Несколько секунд молчу, глубоко вдыхаю, концентрируясь на родном запахе Остина и его руках, приятно ласкающих мою спину, чтобы дать себе возможность утихомирить панику вслед за ошалелым бегом сердца, что бьёт в голове как громовой набат.

Удар. Удар. Удар.

Нет его там. Нет! Не бойся!

Бам! Бам! Бам!

Открой глаза! Посмотри страху в лицо и убедись, что нет его там! Давай же!

Но не успеваю я набраться смелости и широко распахнуть веки, как слышу то, что Адам никогда в жизни не сказал бы мне:

— Ничего не бойся, Ники… И просто скажи, чего ты хочешь.
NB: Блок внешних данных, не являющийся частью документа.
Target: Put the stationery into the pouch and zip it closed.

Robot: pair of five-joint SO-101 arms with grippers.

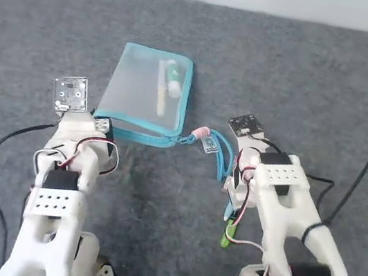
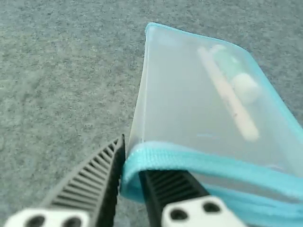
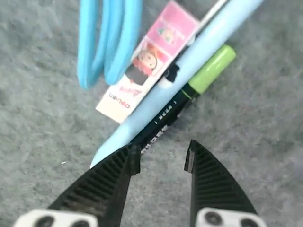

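On a grey felt-covered table [image 1: 320,75], the left gripper [image 2: 130,161] pinches the turquoise zip corner of a translucent plastic pouch [image 2: 189,104] holding a cream pen [image 2: 229,101], while the right gripper [image 3: 163,153], jaws spread, hovers over a pale blue pen [image 3: 189,66], a green-capped black marker [image 3: 189,92] and a pink eraser [image 3: 151,61] beside a blue strap [image 3: 102,42].

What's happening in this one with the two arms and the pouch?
The left pincer is clamped on a corner of the translucent, teal-trimmed pouch, at its zipper edge. A cream stick and a green-and-white item lie inside. The right pincer is open, hovering just above a light-blue pen and a black pen with a green cap. Both pens lie on the grey table beside a pink eraser and a blue strap loop. Those three stationery pieces are not yet in the pouch.
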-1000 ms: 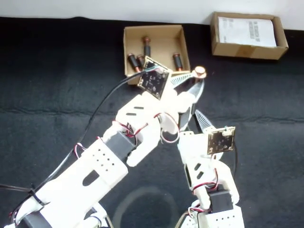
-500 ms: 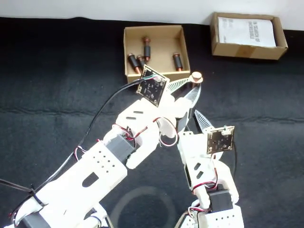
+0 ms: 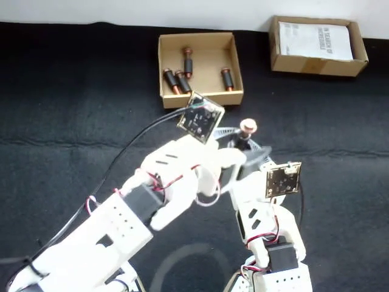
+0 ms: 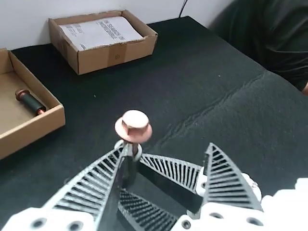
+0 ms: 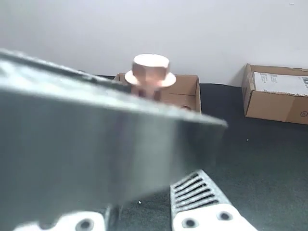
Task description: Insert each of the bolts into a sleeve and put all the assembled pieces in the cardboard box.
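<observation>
My left fingers (image 4: 103,183) are clamped on the bolt (image 4: 133,126), its shaft upright between them and its copper head above the tips. The left wrist view shows that grip, and the high view adds four assembled pieces (image 3: 188,61) in the cardboard box (image 3: 209,48) beyond the tips. My right gripper (image 3: 255,153) is just beside the bolt, open or closed I cannot tell; the print on the sheet (image 3: 316,39) is too small to read.

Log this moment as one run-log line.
left end effector: shut on bolt, head up | right end effector: close beside bolt | cardboard box: four assembled pieces inside | bolt: outside box
</observation>
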`<state>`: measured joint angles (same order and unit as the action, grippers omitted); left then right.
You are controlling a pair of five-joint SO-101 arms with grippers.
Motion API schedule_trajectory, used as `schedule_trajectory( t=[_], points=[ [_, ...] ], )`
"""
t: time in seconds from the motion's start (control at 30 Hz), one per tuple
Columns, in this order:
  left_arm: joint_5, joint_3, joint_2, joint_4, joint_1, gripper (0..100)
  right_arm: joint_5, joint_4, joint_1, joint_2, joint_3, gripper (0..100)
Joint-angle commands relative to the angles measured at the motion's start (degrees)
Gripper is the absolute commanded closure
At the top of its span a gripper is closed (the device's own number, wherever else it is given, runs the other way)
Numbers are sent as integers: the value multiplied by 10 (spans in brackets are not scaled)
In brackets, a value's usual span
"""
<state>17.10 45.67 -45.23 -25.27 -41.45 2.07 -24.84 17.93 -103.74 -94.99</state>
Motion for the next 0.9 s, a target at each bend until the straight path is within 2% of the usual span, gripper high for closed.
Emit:
schedule_trajectory(
  t=[0.0, 0.17, 0.37, 0.43, 0.6, 0.87],
  points=[
    [4, -6, -51, -38, -16, 737, 4, 0, -3, 0, -84, 991],
    [4, -6, -90, -69, -12, 737, 4, 0, -3, 0, -84, 991],
    [4, -5, -162, -109, 43, 742, 5, 0, -3, 0, -84, 991],
    [2, 12, -189, -113, 77, 789, 6, 0, -3, 0, -84, 991],
    [-1, 78, -272, -113, 175, 986, 5, 0, -3, 0, -81, 991],
    [-69, 226, -428, -112, 261, 976, 7, -114, -1, 0, 51, 991]
  ],
)
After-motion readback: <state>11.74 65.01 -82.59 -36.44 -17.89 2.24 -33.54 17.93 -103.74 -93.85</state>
Всё будет именно так… Я никогда не сделаю ничего против твоей воли и никогда не буду ни к чему принуждать, — искренне бормочет хозяин моего сердца, даже не предполагая, что, скорее всего, он никогда не сделает именно того, чего я от него желаю.

Да уж… Вселенная не перестаёт надо мной насмехаться, но хотя бы помогает сейчас отбросить прочь все страхи и наконец открыть глаза, чтобы увидеть, что…

Нет Адама… Нет его!

Есть только любимое лицо Остина, находящееся в сантиметре от моего, и его пьяные глаза, горящие исступлённым пламенем, при виде которых желание отдаться ему прямо здесь и сейчас достигает критической точки. Однако куда важнее для меня — сделать это по-настоящему, а не просто-напросто бессовестно воспользовавшись сегодняшним раскладом.